== Task directions ==
There is a line containing "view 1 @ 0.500" in the records below. Repeat it and every line after it, exactly, through the final line, but no pictures.

Stored data
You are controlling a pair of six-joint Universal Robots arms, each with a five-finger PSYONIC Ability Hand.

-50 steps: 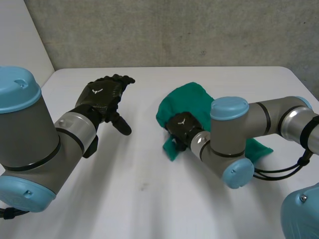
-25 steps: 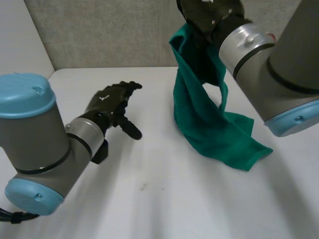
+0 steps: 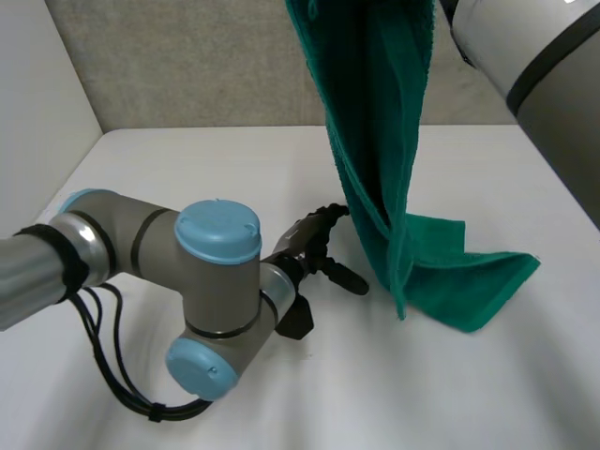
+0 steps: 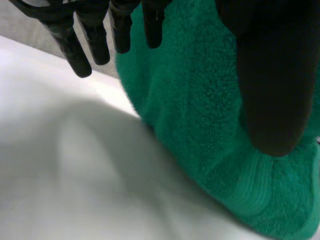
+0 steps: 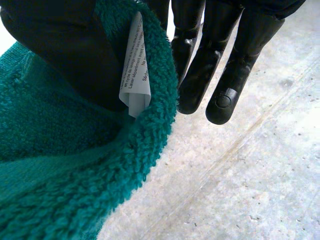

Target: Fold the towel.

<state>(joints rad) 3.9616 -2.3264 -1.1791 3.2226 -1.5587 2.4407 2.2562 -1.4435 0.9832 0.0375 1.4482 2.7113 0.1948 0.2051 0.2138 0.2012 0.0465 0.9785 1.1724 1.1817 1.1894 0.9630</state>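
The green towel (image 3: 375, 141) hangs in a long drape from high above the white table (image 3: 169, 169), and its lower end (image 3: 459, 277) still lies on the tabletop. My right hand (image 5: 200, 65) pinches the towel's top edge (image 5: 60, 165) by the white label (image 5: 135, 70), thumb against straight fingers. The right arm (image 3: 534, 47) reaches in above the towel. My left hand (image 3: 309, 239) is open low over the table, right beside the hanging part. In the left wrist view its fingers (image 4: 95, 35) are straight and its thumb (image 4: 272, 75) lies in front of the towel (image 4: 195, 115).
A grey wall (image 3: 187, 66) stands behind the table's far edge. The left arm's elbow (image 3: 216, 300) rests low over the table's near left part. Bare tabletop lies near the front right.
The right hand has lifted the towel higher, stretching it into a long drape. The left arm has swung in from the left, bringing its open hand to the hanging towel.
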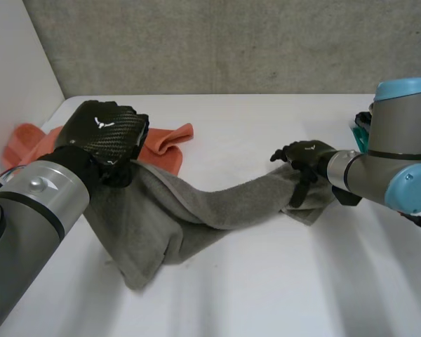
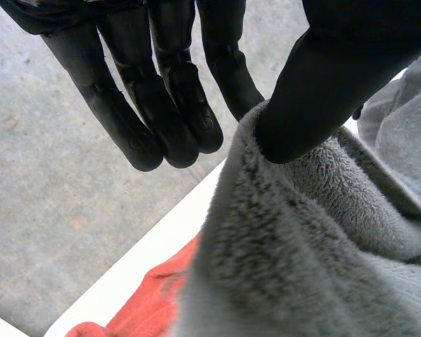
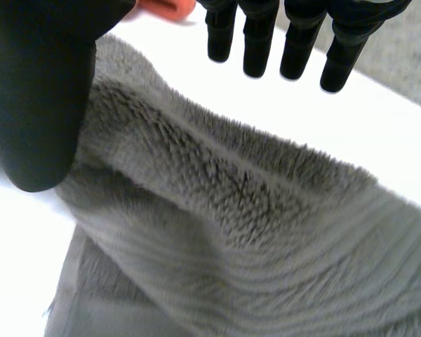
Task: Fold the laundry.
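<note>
While the white table (image 1: 266, 295) bears its drooping lower folds, the grey towel (image 1: 217, 207) stretches raised between both hands. An orange cloth (image 1: 165, 144) lies just behind it. The left hand (image 1: 102, 133) pinches one end between thumb and fingers; the right hand (image 1: 309, 154) curls round the other end.

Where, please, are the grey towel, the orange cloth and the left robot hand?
grey towel (image 1: 210, 207), head view, sagging middle.
orange cloth (image 1: 170, 144), head view, folded end.
left robot hand (image 1: 105, 130), head view, back of hand.
</note>
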You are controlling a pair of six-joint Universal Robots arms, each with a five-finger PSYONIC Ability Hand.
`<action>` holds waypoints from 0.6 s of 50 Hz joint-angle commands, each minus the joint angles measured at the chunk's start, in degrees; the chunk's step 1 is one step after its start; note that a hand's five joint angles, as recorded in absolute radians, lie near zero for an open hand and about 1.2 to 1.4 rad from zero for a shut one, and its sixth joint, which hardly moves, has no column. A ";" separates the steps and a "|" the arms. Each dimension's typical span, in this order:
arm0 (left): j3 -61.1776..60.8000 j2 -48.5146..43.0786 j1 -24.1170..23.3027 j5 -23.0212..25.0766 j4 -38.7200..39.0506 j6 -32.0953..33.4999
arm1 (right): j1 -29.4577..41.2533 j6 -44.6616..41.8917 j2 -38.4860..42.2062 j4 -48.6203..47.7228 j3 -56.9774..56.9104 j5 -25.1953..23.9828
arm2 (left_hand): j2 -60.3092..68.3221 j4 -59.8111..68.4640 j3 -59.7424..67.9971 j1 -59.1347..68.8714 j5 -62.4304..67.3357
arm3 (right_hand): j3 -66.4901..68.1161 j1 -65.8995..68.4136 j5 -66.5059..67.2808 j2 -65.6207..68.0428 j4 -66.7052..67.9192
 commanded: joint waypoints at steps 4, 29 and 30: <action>3.76 2.05 -0.10 0.09 -0.83 -0.95 | -0.15 12.44 -17.07 -7.47 18.91 8.18 | 11.50 11.30 11.99 13.77 13.38 | -3.51 -3.88 -3.22 -3.81 -3.63; 12.39 7.86 -1.07 0.26 -3.64 -2.01 | 1.08 16.15 -26.18 -18.47 48.50 7.04 | 11.50 11.30 11.99 13.77 13.38 | 17.23 16.86 17.52 16.93 17.11; 12.30 7.86 -0.89 0.35 -3.64 -2.01 | 1.34 16.07 -25.11 -19.00 47.79 7.57 | 11.50 11.30 11.99 13.77 13.38 | 13.51 13.15 13.81 13.22 13.40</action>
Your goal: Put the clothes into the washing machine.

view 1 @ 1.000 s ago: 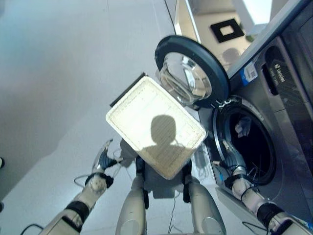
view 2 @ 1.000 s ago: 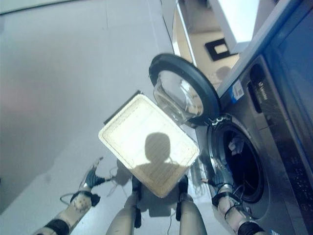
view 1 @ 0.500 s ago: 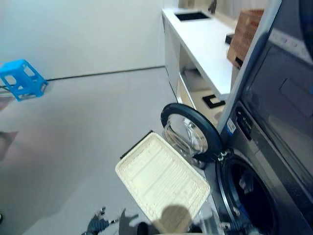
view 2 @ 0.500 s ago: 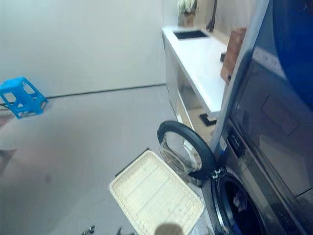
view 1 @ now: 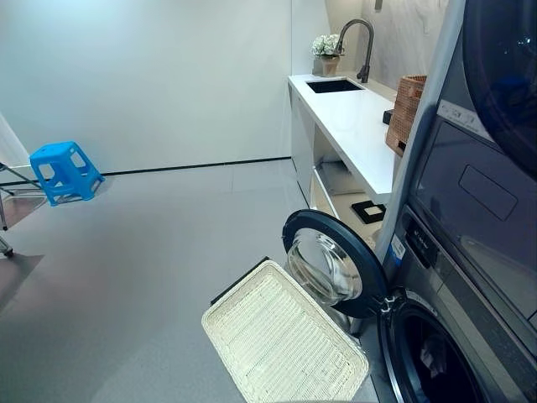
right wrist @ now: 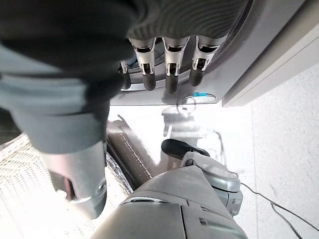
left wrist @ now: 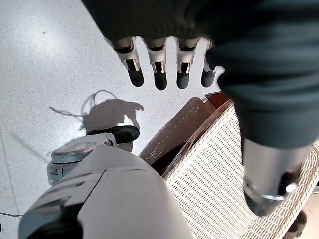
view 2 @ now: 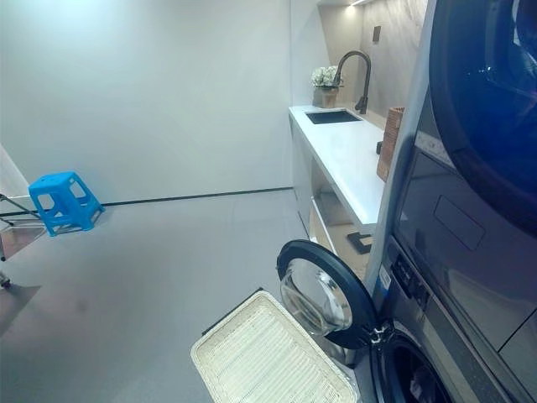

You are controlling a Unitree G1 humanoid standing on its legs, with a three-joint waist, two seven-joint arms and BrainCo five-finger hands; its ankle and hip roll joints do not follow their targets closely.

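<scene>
The washing machine (view 1: 457,277) stands at the right with its round door (view 1: 331,267) swung open toward the floor. Inside the dark drum (view 1: 424,369) lies a pale piece of cloth (view 1: 433,358). A white woven laundry basket (view 1: 281,340) sits on the floor before the door, with nothing in it. My left hand (left wrist: 160,74) hangs open over the grey floor beside a corner of the basket (left wrist: 224,184), holding nothing. My right hand (right wrist: 169,69) is open too, its straight fingers close to the machine's lower front (right wrist: 259,45), with the basket's edge (right wrist: 25,199) nearby.
A white counter (view 1: 352,126) with a sink, a black tap (view 1: 361,42), a flower pot (view 1: 325,46) and a brown woven box (view 1: 409,109) runs along the right wall. A blue stool (view 1: 63,172) stands far left. Grey floor (view 1: 151,252) spreads between.
The head camera has swung up from the floor to the room, so basket and door now sit low in the picture. The things themselves have not moved.
</scene>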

== Problem solution ==
view 1 @ 0.500 s ago: 
view 2 @ 0.500 s ago: 
view 1 @ now: 
right wrist @ now: 
left wrist @ now: 
view 2 @ now: 

You are controlling a Unitree G1 humanoid standing on its legs, with a three-joint waist, two seven-joint arms and BrainCo five-finger hands; its ankle and hip roll joints do not follow their targets closely.

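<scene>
The washing machine (view 1: 457,277) stands at the right with its round door (view 1: 331,267) swung open toward the floor. Inside the dark drum (view 1: 424,369) lies a pale piece of cloth (view 1: 433,358). A white woven laundry basket (view 1: 281,340) sits on the floor before the door, with nothing in it. My left hand (left wrist: 160,74) hangs open over the grey floor beside a corner of the basket (left wrist: 224,184), holding nothing. My right hand (right wrist: 169,69) is open too, its straight fingers close to the machine's lower front (right wrist: 259,45), with the basket's edge (right wrist: 25,199) nearby.
A white counter (view 1: 352,126) with a sink, a black tap (view 1: 361,42), a flower pot (view 1: 325,46) and a brown woven box (view 1: 409,109) runs along the right wall. A blue stool (view 1: 63,172) stands far left. Grey floor (view 1: 151,252) spreads between.
The head camera has swung up from the floor to the room, so basket and door now sit low in the picture. The things themselves have not moved.
</scene>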

The required output has been given.